The following are some of the ways the ACA could benefit smaller businesses:
- The Federal Small Business Health Options Program (SHOP) marketplace allows small business owners to control the coverage they offer to employees and the premiums they pay for coverage.
- According to the panelists, the quality of insurance coverage and healthcare are expected to increase because the Affordable Care Act mandates a broadened scope of coverage for certain conditions that were previously uninsured.
- The lack of penalties for dropping insurance and the availability of the Exchange for employees make it easier for small employers to save by choosing not to offer health insurance for their employees.
- Additional delivery systems allow employers to choose how they offer insurance to their employees. SHOP, the Marketplace and private exchanges allow employers to veer from the traditional model (or continue with it) when selecting health insurance options for their business.
- Small businesses with 25 or fewer full-time equivalent employees are eligible for a maximum 50% tax credit if they pay premiums on behalf of their employees enrolled in a qualified healthcare plan through SHOP.
What has the Affordable Care Act made more challenging for small business?
Although they are exempt from parts of the healthcare law, small businesses still face some challenges as a result of the ACA.
The following have been made more challenging since the passage of the Affordable Care Act:
- Employers must participate by buying and paying SHOP fees even if only one employee participates in an insurance plan.
- Some small business owners will need more resources (including more employees) to properly comply with the tracking and reporting requirements under the ACA.

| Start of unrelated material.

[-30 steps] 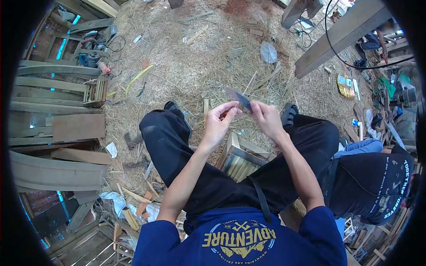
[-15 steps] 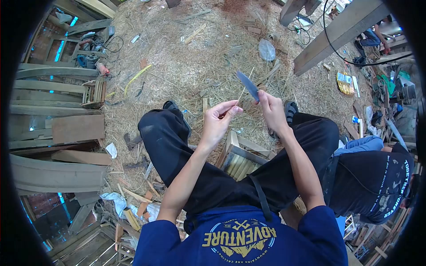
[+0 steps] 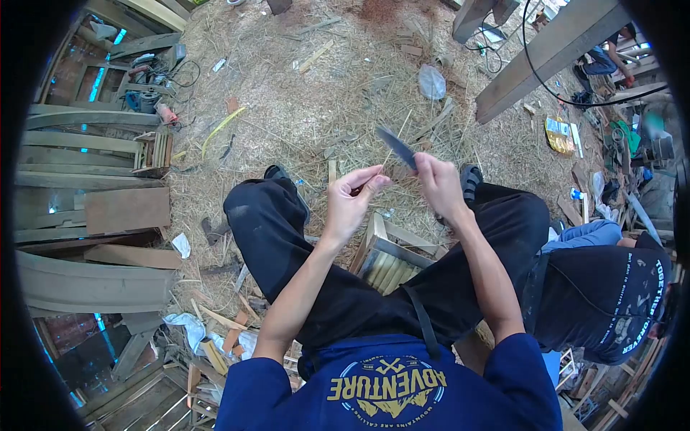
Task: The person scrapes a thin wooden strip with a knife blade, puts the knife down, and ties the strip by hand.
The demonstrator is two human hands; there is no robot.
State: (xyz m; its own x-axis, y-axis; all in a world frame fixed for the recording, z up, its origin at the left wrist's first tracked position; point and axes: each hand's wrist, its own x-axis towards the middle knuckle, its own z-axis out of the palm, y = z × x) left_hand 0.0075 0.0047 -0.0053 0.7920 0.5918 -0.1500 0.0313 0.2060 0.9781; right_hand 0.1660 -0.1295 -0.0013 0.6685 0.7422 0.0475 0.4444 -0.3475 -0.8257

- Some employers are discouraged from hiring because they do not want to have to comply with the pay or play mandate required of businesses with more than 50 full-time equivalent employees. Employees who work 30 or more hours per week are considered full-time under the ACA.
What’s ahead for small business owners?
Small business owners should prepare to comply with the upcoming reporting requirements under the healthcare law and consult their broker and accountant with any questions, including how ACA-related tax changes may affect their tax bill.
I spoke with Joy Batteen, director of human resources at Kaufman Rossin and a panelist at the C-Suite Breakfast Series, about important next steps for small business owners.
“If a small business is considering hiring a broker, but is concerned about the cost, now is the right time to make that move,” said Batteen. “Hiring a knowledgeable broker – someone you can trust – makes dealing with ACA changes much easier. The law will affect different employers in different ways; the most important thing businesses can do is be prepared.”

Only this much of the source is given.